Bien malin celui qui trouverait le moyen de freiner la croissance de Coveo. Un nouvel investissement majeur de 227 millions $ vient tout juste d’ajouter du vent dans les voiles de l’entreprise spécialisée en intelligence artificielle.

«C’est significatif», a commenté Louis Têtu, chef de la direction chez Coveo. C’est le fonds privé d’origine canadienne OMERS qui a mené l’investissement, signe que le marché du capital de risque est enfin devenu plus mature au pays. «Il y a 10 ans, il fallait aller aux États-Unis pour obtenir ce genre de capital», souligne M. Têtu.

Il y a un an, Coveo obtenait 100 millions $ de la part d’Evergreen Coast Capital. L’investisseur participe de nouveau à l’effort, tout comme d’autres partenaires de longue date comme le Fonds de solidarité FTQ et Investissement Québec. Après la clôture de la transaction, OMERS et les actionnaires existants auront une participation de 15,5 % dans Coveo.

Leader aux États-Unis 

La technologie de Coveo, dont le siège social se trouve sur le chemin des Quatre-Bourgeois, à Québec, «utilise l’intelligence artificielle et les données pour personnaliser les expériences numériques», explique Louis Têtu.

«On est le leader dans notre domaine aux États-Unis», précise-t-il, preuve à l’appui. La compagnie a été identifiée comme un leader dans le Gartner Magic Quadrant, un palmarès très important dans le milieu.

«Autrefois, on utilisait les données pour faire de la segmentation de marchés. On vous mettait dans une boîte, et on vous servait des offres en lien avec cette boîte. Aujourd’hui, avec des technologies comme celle de Coveo, si vous avez un million de clients, vous pouvez livrer un million d’expériences différentes. Tout est fait automatiquement par apprentissage machine», poursuit le chef de la direction.

Les nouveaux investissements iront notamment dans le développement de l’axe du commerce électronique. «Les compétiteurs sont de plus en plus gros, ils ont des moyens immenses. Ce que fait une entreprise comme Coveo, c’est démocratiser l’intelligence artificielle. Ça donne la possibilité à de plus petites entreprises de proposer une expérience client qui est devenue la norme avec les Amazon et Netflix», affirme Louis Têtu.

C’est bon pour les 94 % de clients internationaux que compte l’entreprise, mais aussi pour ceux d’ici, comme Bell, Brault & Martineau et Tanguay. «Il en va de la survie de ces entreprises», pense-t-il.

Créer de la richesse

Pour Louis Têtu, l’annonce de ce nouveau financement contribue à créer de la richesse ici, un cheval de bataille pour l’homme d’affaires. Si Coveo est maintenant présent à San Francisco et à Londres, la majorité de ses activités continue d’être menée à partir de Québec et de Montréal. La compagnie compte près de 500 employés en tout, donc 350 au Québec (225 à Québec et 150 à Montréal). «On prévoit embaucher près de 150 employés au Québec dans les douze prochains mois», précise le dirigeant.

Le chef de la direction de Coveo n’a pas voulu se prononcer précisément sur le sujet de la réforme de l’immigration de Legault. Cette dernière enlève un passage accéléré aux étudiants étrangers qui réalisent leurs études ici dans de nombreux domaines, dont l’informatique.
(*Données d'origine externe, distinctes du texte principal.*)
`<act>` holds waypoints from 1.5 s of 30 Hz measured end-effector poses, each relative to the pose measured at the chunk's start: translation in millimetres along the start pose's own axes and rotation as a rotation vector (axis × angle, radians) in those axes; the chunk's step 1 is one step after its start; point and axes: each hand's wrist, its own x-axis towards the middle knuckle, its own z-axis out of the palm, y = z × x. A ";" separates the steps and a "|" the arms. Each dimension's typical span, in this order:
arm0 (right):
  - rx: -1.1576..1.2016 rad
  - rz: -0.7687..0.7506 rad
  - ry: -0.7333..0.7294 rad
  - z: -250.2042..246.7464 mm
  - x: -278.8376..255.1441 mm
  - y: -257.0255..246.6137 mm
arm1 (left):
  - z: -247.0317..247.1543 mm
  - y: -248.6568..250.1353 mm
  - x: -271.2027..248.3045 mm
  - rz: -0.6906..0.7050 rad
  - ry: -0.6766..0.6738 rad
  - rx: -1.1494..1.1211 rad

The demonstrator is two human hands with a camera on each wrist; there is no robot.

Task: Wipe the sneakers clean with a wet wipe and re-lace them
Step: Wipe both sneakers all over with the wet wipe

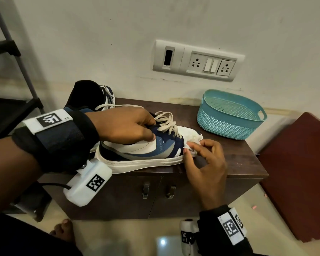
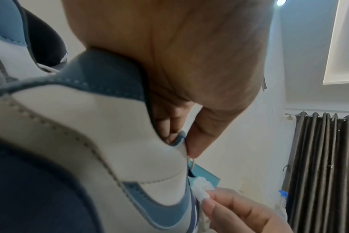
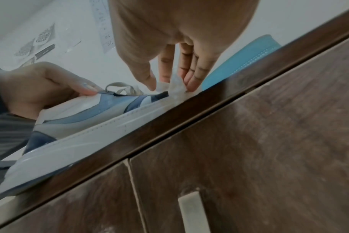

La mesure a causé une levée de boucliers notamment auprès des entreprises spécialisées en intelligence artificielle, à Montréal.

Très critique des subventions gouvernementales accordées à des entreprises étrangères qui s’installent ici, Louis Têtu s’est limité à dire qu’«on vit des grands paradoxes». «Ce que je peux vous dire, c’est que pour numériser le Québec, il manque 30 000 personnes. Dans le domaine du numérique, on est en plein emploi depuis environ 8 ans. [...] Si on limite l’immigration dans le domaine des TI, je ne suis pas capable de comprendre ça», a-t-il soutenu.